Pedals the tall-walking bear apparently killed by hunter

GREEN POND, N.J. - Pedals, the injured, tall-walking black bear whose two-year trudge through suburban North Jersey made him an Internet sensation, appears to have been killed in the state’s first bow hunt in four decades.

The state Division of Fish and Wildlife confirmed late Friday it had pictures of an injured bear that was brought into the Green Pond check station in Rockaway earlier this week.

“There are pictures of a bear with injured limbs that was brought into the station,” said Bob Considine, a spokesman for the Division of Fish and Wildlife.

Pedals had never been tagged by Fish and Wildlife, which makes a positive identification more difficult. But the division’s brief statement on the controversy came close to confirming what the Facebook group that made the bear famous had been saying since mid-week.
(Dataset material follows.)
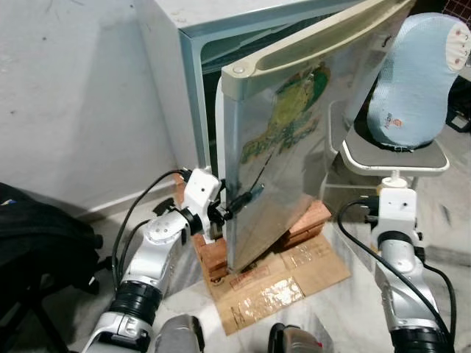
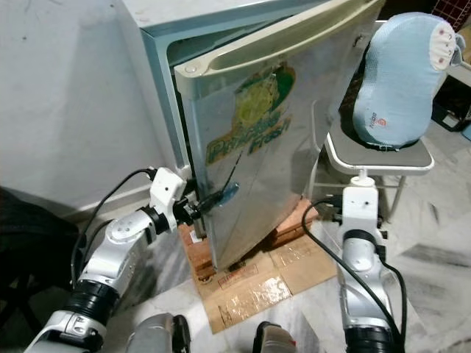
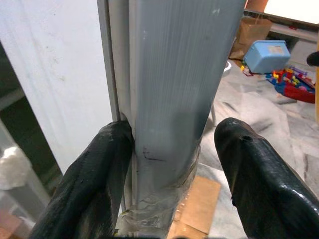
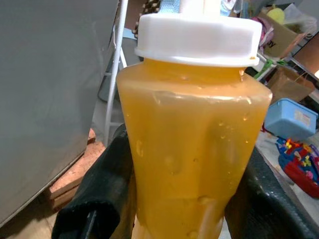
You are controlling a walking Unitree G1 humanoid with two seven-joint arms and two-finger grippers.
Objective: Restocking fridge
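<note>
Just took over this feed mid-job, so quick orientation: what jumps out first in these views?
The fridge door, silver with a green sticker, stands partly open straight ahead, and the left gripper straddles its free edge, one finger at the inner side, the other outside. The right gripper holds an orange juice bottle with a white cap, near a chair bearing a pale blue cushion on the right.

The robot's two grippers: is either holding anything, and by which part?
The right gripper holds a bottle of orange liquid by its lower body. The left gripper has its fingers either side of the fridge door edge.
</note>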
“PEDALS IS DEAD,” said a statement that was posted to the Pedals the Injured Biped Bear page on Facebook on Friday morning. “The hunter who has wanted him dead for nearly 3 years had the satisfaction of putting an arrow through him, bragging at the [check] station.”

The statement was posted by Lisa Rose-Rublack, a Bloomingdale resident who led a campaign that raised more than $20,000 to relocate the bear to an enclosed sanctuary in upstate New York. “The very place where they weighed him, examined his legs, confirmed it was ‘the bi-pedal,’” she wrote. “Where there were two biologists on hand taking many, many pictures.”

Pedals was frequently filmed as he wandered on two legs through Oak Ridge and Rockaway. The Facebook page that Sabrina Pugsley of Oak Ridge started made Pedals a cyber-star, but he now appears to be a casualty of New Jersey’s first bow hunt in more than 40 years.

“I’m hoping he’s not the one, but there’s a strong possibility that he is the one,” said Eleanor Hoffman, a spokeswoman for the Bear Education and Resource Group, which opposes the hunt.

Considine said Fish and Wildlife biologists did take pictures as bears were brought into the Rockaway check station on Monday.

“We believe there were indeed photos taken at the Green Pond station by our biologists, which does happen [on] occasion at weigh in stations,” he said. “We’re tracking down how many photos there are and when they were taken. Whatever we have, we’ll look to distribute them next week, after the six-day bear hunt is over. Hopefully Monday.”

Reached by email, Rose-Rublack said eyewitnesses who were at the Rockaway check station on Monday evening said a hunter bragged about killing Pedals. But she refused to disclose the names of the eyewitnesses.

“We told them we wouldn’t give names and we won’t,” she said.

Her statement also suggests someone called radio station New Jersey 101.5 pledging to kill Pedals — but the station has no record of receiving a call like that.

“We’ve only been reporting the story,” said Dan Alexander, a news writer who has covered the Pedals saga for the station. “We’ve talked to our producers and our hosts, and we haven’t had anyone on the air saying they were responsible for the death.”

Rose-Rublack said she called the radio station as well.

“Yes, they told me they can’t find anything,” she said. “We saw a couple of [online] posts when it aired on Tuesday. We don’t record everything but I sure wish we snapped a pic of that post.”

Rose-Rublack said she was certain that Pedals was dead. “Ask the DEP who their paid biologists were on the scene that day,” she said. “We pay them an awful lot of money. I would think they can tell a bipedal bear just from what they know of him.

Fears that Pedals has been killed reached a fever pitch just as the bear hunt was drawing to a close. As of sunrise Friday, 432 bears had been killed.